Work to complete:
Your answer should consist of the lines below that hold the word "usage".

*** Opening of Records provided ***

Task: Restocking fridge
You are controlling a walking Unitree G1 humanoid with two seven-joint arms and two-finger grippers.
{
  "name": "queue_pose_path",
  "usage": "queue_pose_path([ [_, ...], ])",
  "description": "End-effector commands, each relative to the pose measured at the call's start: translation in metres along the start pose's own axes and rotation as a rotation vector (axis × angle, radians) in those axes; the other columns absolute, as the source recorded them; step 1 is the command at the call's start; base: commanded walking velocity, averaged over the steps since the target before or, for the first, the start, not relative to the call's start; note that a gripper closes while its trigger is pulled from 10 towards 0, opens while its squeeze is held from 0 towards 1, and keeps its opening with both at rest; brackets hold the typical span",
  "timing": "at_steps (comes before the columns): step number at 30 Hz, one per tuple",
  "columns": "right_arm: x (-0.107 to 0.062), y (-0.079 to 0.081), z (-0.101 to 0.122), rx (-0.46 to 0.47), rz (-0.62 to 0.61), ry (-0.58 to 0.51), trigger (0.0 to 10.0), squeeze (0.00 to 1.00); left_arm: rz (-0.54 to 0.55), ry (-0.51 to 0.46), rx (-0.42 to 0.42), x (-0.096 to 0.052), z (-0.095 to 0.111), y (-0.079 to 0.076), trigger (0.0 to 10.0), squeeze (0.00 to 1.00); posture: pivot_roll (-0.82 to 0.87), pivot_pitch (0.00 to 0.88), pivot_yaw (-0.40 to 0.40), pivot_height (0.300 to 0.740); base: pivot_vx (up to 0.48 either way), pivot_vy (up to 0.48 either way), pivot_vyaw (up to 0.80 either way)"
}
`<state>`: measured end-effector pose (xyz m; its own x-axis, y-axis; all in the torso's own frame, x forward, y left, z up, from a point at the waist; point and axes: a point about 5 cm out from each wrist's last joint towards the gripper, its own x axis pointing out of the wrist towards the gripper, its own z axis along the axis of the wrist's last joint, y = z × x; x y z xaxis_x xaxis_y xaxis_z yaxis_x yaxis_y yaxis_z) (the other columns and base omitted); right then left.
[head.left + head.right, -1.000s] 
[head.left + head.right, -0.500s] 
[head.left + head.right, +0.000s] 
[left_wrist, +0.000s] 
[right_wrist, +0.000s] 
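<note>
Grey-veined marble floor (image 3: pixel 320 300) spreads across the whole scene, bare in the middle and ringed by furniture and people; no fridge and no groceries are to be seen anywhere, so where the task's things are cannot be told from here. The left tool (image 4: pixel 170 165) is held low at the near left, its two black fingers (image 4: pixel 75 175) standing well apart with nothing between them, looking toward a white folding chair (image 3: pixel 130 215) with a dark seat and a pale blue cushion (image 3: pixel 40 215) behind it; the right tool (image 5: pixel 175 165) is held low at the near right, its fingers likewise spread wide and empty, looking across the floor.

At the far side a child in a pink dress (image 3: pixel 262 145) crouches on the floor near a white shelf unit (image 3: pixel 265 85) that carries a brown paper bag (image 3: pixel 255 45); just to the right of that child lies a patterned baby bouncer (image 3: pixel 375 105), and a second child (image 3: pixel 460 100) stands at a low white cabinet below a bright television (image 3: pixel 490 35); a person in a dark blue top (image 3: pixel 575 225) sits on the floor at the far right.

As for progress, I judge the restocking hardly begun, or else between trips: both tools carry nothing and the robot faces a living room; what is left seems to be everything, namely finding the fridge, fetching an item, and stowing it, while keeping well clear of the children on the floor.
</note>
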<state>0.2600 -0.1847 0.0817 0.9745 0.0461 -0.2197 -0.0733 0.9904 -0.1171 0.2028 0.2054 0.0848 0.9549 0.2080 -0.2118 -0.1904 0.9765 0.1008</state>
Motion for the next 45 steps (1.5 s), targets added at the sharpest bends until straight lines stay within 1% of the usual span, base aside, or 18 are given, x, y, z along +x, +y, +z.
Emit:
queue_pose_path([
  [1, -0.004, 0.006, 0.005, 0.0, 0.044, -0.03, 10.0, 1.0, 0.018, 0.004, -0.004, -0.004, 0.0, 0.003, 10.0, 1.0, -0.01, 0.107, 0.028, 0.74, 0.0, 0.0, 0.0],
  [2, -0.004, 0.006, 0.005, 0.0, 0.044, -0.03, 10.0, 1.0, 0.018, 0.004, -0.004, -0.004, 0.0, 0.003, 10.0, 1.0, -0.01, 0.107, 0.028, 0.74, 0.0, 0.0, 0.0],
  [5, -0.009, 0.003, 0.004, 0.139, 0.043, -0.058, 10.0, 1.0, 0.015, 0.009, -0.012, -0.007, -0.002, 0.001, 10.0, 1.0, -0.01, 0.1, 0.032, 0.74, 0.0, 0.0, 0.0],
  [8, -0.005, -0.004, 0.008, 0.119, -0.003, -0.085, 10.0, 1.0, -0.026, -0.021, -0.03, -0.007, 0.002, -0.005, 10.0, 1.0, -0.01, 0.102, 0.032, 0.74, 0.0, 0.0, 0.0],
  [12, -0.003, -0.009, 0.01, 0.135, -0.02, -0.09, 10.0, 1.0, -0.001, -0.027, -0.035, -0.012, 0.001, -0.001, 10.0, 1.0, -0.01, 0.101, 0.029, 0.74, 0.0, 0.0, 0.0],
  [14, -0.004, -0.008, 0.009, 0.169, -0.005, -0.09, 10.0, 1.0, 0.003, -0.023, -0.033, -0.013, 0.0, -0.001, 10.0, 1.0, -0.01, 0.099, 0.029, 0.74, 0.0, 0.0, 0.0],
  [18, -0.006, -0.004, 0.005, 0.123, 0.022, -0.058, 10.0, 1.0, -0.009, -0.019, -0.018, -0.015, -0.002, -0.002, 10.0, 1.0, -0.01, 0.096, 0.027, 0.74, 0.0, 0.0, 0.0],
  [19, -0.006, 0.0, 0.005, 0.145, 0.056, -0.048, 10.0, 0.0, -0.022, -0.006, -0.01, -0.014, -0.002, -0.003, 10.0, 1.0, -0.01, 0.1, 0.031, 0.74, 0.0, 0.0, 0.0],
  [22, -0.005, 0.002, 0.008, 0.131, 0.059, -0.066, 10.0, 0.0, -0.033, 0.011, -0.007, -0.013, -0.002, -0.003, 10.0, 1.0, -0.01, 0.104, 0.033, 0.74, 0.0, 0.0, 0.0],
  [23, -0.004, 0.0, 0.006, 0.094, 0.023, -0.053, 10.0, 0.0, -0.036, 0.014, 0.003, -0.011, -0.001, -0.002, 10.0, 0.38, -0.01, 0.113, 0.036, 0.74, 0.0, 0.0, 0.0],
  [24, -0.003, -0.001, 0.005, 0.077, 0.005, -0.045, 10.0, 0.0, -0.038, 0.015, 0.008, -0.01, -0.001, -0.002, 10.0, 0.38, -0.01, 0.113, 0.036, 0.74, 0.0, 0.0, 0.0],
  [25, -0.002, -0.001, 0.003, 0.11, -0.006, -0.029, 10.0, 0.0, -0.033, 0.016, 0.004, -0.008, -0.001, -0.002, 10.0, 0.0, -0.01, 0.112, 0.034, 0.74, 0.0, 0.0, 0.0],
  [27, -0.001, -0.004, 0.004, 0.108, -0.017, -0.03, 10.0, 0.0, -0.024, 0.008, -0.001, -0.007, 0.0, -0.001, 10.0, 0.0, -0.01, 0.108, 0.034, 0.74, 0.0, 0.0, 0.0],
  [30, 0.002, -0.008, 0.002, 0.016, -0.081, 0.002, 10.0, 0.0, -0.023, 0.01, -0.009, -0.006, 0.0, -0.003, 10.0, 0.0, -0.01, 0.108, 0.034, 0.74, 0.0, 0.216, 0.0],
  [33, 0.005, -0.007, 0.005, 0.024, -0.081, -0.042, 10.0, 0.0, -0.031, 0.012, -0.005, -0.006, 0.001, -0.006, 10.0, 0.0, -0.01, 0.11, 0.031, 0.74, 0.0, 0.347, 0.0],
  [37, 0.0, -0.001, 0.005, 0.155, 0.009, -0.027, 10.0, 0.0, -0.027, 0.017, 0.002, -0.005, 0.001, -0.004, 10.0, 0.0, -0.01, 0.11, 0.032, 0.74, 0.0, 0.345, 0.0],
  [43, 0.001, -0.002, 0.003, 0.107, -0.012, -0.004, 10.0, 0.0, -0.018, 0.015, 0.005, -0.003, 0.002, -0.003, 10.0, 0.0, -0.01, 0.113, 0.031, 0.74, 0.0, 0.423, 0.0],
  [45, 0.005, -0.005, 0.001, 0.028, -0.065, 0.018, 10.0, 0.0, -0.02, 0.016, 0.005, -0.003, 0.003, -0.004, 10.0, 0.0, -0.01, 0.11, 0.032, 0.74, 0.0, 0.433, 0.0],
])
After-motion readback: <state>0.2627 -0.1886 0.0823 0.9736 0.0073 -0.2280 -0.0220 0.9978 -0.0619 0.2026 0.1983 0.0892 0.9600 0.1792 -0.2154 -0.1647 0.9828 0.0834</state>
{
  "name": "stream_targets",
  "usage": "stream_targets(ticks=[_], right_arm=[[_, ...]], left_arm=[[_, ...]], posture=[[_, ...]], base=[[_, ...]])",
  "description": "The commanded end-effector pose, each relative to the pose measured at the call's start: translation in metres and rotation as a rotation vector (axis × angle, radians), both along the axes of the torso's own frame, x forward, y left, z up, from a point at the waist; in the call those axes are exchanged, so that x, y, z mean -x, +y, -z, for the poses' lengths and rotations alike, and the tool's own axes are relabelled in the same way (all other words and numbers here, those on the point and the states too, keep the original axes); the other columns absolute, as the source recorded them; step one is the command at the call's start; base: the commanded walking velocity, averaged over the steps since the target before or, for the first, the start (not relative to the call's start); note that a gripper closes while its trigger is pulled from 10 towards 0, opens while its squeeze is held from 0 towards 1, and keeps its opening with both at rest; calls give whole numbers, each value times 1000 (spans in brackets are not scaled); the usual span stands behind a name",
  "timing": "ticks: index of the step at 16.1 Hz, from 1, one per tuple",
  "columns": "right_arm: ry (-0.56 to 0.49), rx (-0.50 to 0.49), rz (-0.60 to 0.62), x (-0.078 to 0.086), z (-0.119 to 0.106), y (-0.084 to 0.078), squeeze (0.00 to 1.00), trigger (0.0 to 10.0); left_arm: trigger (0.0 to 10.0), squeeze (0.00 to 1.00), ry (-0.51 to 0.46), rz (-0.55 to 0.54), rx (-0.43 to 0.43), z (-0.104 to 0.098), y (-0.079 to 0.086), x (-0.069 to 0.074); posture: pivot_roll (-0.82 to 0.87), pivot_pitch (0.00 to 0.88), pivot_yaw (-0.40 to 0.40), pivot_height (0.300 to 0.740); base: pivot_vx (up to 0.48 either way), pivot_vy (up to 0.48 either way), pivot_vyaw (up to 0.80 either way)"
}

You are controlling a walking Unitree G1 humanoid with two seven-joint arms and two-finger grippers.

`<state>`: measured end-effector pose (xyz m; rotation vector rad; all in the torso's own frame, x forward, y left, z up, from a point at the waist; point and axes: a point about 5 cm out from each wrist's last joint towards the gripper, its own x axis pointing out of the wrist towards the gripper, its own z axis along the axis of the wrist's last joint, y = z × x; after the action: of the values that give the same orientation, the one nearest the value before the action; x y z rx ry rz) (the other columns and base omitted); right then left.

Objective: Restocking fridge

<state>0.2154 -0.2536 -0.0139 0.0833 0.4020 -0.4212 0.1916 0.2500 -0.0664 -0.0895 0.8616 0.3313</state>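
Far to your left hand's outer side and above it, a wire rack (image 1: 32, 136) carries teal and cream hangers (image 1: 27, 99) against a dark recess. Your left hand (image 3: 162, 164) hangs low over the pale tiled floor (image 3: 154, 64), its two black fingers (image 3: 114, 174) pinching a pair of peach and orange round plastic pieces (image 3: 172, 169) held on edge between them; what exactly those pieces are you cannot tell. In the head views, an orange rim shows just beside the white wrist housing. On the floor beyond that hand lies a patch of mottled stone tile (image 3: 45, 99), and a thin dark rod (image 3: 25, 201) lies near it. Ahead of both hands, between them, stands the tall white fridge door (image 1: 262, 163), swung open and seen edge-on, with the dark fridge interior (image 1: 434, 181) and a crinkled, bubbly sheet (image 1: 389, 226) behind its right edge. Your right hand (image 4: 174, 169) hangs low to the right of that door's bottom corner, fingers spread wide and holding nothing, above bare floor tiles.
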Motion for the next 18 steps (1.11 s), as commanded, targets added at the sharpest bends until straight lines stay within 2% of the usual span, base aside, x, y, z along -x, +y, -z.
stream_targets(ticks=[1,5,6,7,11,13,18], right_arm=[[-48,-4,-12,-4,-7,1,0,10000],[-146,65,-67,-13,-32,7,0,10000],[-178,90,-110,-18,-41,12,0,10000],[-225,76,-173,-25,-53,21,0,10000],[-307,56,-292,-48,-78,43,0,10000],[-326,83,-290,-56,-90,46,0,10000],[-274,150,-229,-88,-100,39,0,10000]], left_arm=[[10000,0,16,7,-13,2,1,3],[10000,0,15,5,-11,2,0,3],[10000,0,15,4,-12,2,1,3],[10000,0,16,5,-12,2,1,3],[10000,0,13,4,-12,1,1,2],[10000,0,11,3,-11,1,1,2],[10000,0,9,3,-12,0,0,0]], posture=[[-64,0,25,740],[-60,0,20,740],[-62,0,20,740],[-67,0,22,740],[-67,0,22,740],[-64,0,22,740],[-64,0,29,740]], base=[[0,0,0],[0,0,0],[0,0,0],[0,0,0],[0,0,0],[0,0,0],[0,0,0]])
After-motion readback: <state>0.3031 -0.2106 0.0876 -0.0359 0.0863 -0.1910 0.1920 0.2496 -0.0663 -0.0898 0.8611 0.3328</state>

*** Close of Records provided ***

Task response:
  "usage": "queue_pose_path([ [_, ...], ])",
  "usage": "stream_targets(ticks=[_], right_arm=[[_, ...]], left_arm=[[_, ...]], posture=[[_, ...]], base=[[_, ...]])",

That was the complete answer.